Due 3rd baby in January, BF DD1 for 3weeks - painful disaster, BF DD2 for 4.5 months wanted to carry on but due to poor weight gain admitted defeat and put her on bottles - much to her delight!

Have always really wanted to BF successfully for a good length of time, and feel like I'm heading in the right direction but would love some tips, especially anything I can do pre-baby to prepare.

Any help or advice would be welcome as I am determined to give it a really good go this time around, looking forward to your help...

mosschops30 Mon 24-Aug-09 16:17:55

will watch this too, as have had 2 attempts at breastfeedfing also (dd just not interested and poor support, then ds too painful to continue after 2 weeks).
Would also love to bf no. 3 so I know how you feel sella smile

Sella Mon 24-Aug-09 16:30:05

Thanks, nice to know I'm not alone, new to this whole 'net' thing as well, have no idea how it really works, so I'm sorry if I do something wrong!!!

Just really looking forward to my new baby and don't want it to be marred by constant (and sometimes irrational) worrying over (sometimes non-existent) problems smile

dinkystinky Mon 24-Aug-09 18:52:09

Look into your local breastfeeding support groups while pregnant and go along and introduce yourself - get tips from the counsellor/midwife there.
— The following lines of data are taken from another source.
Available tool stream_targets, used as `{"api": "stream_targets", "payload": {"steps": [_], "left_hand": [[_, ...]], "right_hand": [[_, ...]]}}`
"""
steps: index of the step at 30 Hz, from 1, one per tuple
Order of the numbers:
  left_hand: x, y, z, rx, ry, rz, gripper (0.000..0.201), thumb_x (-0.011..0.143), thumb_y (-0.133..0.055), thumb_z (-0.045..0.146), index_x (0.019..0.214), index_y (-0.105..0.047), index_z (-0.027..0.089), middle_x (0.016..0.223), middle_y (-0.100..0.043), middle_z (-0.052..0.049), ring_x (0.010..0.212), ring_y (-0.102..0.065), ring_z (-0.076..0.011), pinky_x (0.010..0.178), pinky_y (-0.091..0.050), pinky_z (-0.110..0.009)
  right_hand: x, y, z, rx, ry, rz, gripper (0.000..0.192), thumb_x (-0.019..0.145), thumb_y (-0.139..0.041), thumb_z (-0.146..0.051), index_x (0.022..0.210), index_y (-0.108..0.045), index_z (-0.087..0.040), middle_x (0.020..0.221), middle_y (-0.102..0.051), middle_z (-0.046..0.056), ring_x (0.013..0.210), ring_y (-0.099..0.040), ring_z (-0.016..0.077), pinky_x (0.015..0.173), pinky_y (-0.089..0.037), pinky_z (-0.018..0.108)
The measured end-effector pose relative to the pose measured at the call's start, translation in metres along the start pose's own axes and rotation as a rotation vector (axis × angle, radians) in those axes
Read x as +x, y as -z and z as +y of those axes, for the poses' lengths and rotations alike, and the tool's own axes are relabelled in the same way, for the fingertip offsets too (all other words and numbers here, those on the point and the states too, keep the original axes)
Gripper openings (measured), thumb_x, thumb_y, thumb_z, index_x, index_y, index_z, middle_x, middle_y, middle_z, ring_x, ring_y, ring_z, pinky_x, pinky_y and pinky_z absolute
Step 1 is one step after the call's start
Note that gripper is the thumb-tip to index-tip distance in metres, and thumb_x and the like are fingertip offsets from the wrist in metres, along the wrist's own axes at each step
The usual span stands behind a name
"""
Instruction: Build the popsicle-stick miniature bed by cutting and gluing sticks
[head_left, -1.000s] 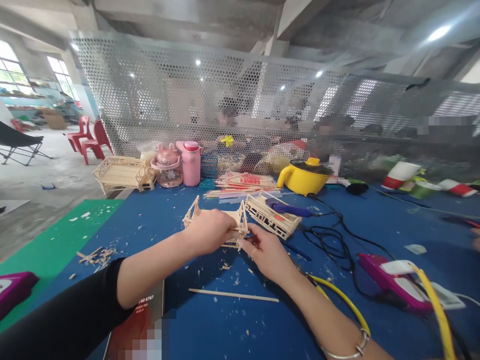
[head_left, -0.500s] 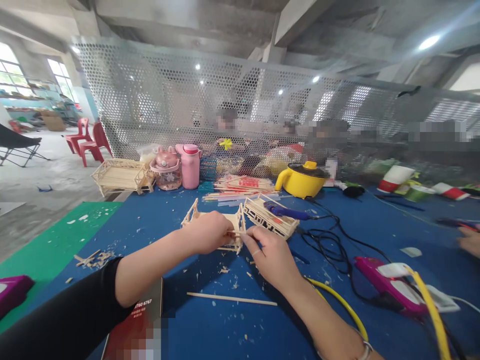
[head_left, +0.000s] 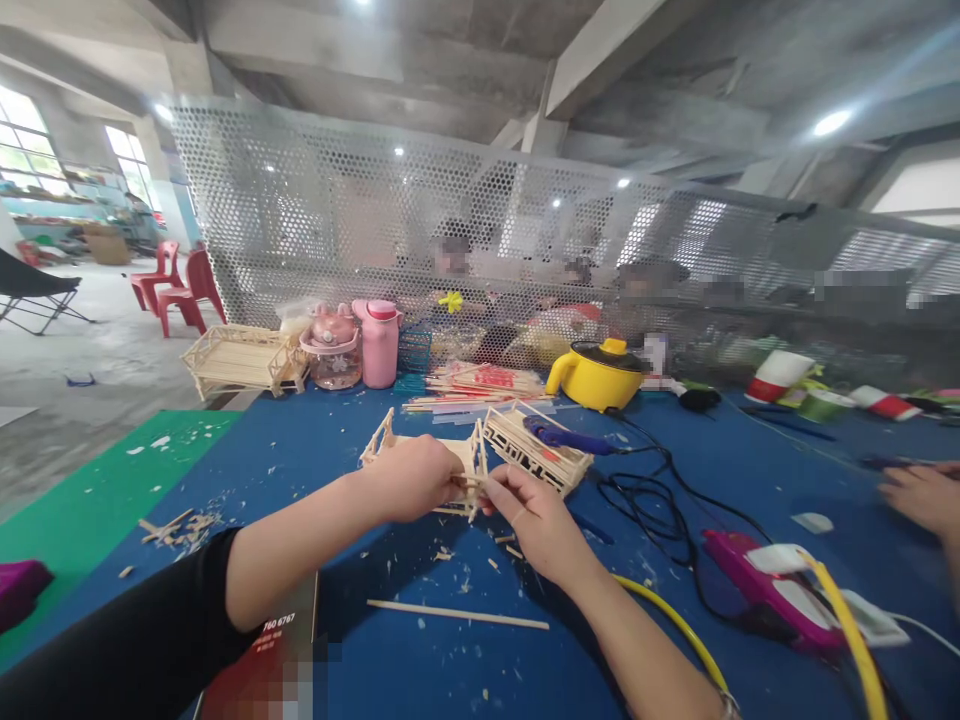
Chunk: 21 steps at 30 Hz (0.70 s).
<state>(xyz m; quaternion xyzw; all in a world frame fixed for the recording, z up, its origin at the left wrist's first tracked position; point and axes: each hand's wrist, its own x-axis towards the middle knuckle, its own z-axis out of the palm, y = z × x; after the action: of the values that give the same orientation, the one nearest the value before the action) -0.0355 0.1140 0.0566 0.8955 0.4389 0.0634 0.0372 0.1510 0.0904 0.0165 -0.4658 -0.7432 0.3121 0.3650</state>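
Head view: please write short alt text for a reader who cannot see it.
Both hands, left hand and right hand, pinch a small stick frame over a blue table. A loose stick lies nearer, a yellow pot behind.

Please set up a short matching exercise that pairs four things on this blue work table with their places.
Things:
1. small wooden stick frame
2. yellow lidded pot
3. long loose wooden stick
4. pink flask

Places:
A. flat on the blue table, nearest the camera
B. far edge, beside the pink jar
C. between the left hand and the right hand
D. far side, right of the stick bundle

Pairs: 1-C, 2-D, 3-A, 4-B
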Motion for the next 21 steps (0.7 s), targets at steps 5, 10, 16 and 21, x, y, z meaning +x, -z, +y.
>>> {"api": "stream_targets", "payload": {"steps": [5,10,16,21], "left_hand": [[-0.002,-0.004,-0.003,-0.075,-0.006,0.065,0.022,0.079,-0.052,0.028,0.093,-0.067,0.021,0.087,-0.071,-0.007,0.079,-0.065,-0.0235,0.062,-0.045,-0.029],[-0.009,-0.001,-0.006,-0.285,-0.101,0.19,0.04,0.079,-0.059,0.036,0.115,-0.057,0.02,0.107,-0.067,-0.008,0.094,-0.062,-0.0215,0.078,-0.049,-0.031],[-0.036,0.012,-0.023,-0.397,-0.103,0.618,0.028,0.085,-0.053,0.036,0.105,-0.061,0.019,0.104,-0.066,-0.007,0.095,-0.06,-0.0168,0.083,-0.048,-0.029],[-0.075,0.001,-0.064,-0.419,0.211,0.845,0.026,0.084,-0.052,0.037,0.096,-0.064,0.017,0.089,-0.067,-0.005,0.079,-0.061,-0.0152,0.072,-0.049,-0.027]], "right_hand": [[-0.005,0.006,-0.005,0.089,-0.084,0.076,0.032,0.084,-0.049,-0.049,0.075,-0.057,-0.019,0.068,-0.058,-0.001,0.067,-0.056,0.0144,0.065,-0.044,0.026],[-0.013,0.02,-0.012,0.113,-0.095,0.297,0.038,0.085,-0.044,-0.054,0.087,-0.059,-0.02,0.073,-0.061,0.001,0.069,-0.06,0.0159,0.069,-0.048,0.029],[-0.049,0.019,-0.021,0.056,-0.103,0.338,0.035,0.086,-0.045,-0.052,0.105,-0.057,-0.026,0.085,-0.065,0.001,0.079,-0.062,0.0146,0.073,-0.05,0.024],[-0.094,-0.014,-0.025,0.028,-0.074,0.199,0.027,0.086,-0.048,-0.045,0.099,-0.062,-0.026,0.083,-0.068,0.0,0.076,-0.065,0.0133,0.068,-0.052,0.017]]}}
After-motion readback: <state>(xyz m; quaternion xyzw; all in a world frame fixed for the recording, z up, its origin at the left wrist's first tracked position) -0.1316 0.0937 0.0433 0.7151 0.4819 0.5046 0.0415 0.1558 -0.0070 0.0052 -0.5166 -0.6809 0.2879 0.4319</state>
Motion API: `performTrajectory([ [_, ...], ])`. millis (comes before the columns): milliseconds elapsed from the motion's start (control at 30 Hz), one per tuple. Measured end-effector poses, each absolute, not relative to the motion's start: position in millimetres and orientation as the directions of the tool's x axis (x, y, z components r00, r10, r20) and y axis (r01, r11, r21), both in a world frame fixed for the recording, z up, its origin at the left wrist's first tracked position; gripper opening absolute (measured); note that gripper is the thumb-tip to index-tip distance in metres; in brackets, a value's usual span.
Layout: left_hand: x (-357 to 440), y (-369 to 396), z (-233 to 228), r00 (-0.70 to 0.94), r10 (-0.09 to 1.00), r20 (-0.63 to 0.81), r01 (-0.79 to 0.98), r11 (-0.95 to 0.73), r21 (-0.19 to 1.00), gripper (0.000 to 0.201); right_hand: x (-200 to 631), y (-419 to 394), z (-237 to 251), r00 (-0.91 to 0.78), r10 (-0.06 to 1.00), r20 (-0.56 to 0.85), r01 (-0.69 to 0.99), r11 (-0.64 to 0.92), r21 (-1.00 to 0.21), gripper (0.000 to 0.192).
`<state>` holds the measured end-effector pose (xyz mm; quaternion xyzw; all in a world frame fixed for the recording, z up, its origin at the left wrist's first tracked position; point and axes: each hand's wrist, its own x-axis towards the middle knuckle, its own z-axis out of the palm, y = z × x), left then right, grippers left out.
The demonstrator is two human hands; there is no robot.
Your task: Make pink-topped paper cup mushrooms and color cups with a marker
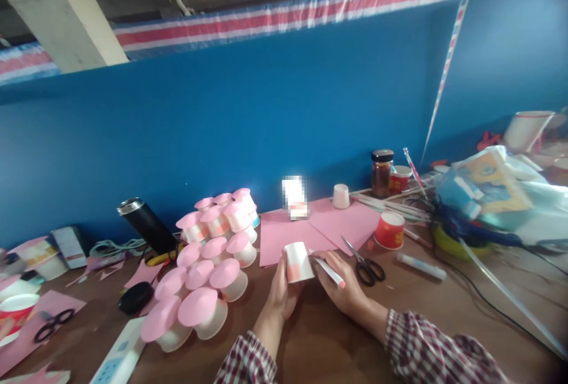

If they have a peer supporter network sign up for it - I swear the peer supporter who came and sat with me for hours after DS1 was born is the only reason I managed to bf him! Bfing is a skill that needs to be learnt by both you and baby - so take things easy, have lots of skin to skin with your baby and (to the extent your DC will let you - make sure DH or other family deal with them) just veg with the baby for the first few days until you have it cracked. Good luck.

mosschops30 Tue 25-Aug-09 11:10:49

dinky where do we find info on local groups? I went to a bf class last time that was run by the hospital, and am doing that again, but its just one 2 hour class and I would really like more support post birth

MamaG Tue 25-Aug-09 11:16:06

Your midwife should be able to point you in the diretion of BF groups

My tips would be:-

1. If you're not sure that the latch is right, get it checked by a professional 100 times if necessary

2. Put phone numbers for BF support lines in your mobile and take to hospital

3. Tell your DH and family that your job for first few weeks is simply to feed baby. You will NOT be running around like a blue arsed fly, you WILL be sittin gon the sofa, big cool drink and snacks to hand, feeding the baby.

4. Accept that you will be feeding almost constantly at first (or was that just me?!)

5. If in doubt -feed. The more you feed, the more your supply will be boosted. Feed, feed and feed again!

6. Keep your fluid intake up.

7. Ring BF helpline or come on here at the slightest hiccup. Nobody will be cross with you for askikng for help!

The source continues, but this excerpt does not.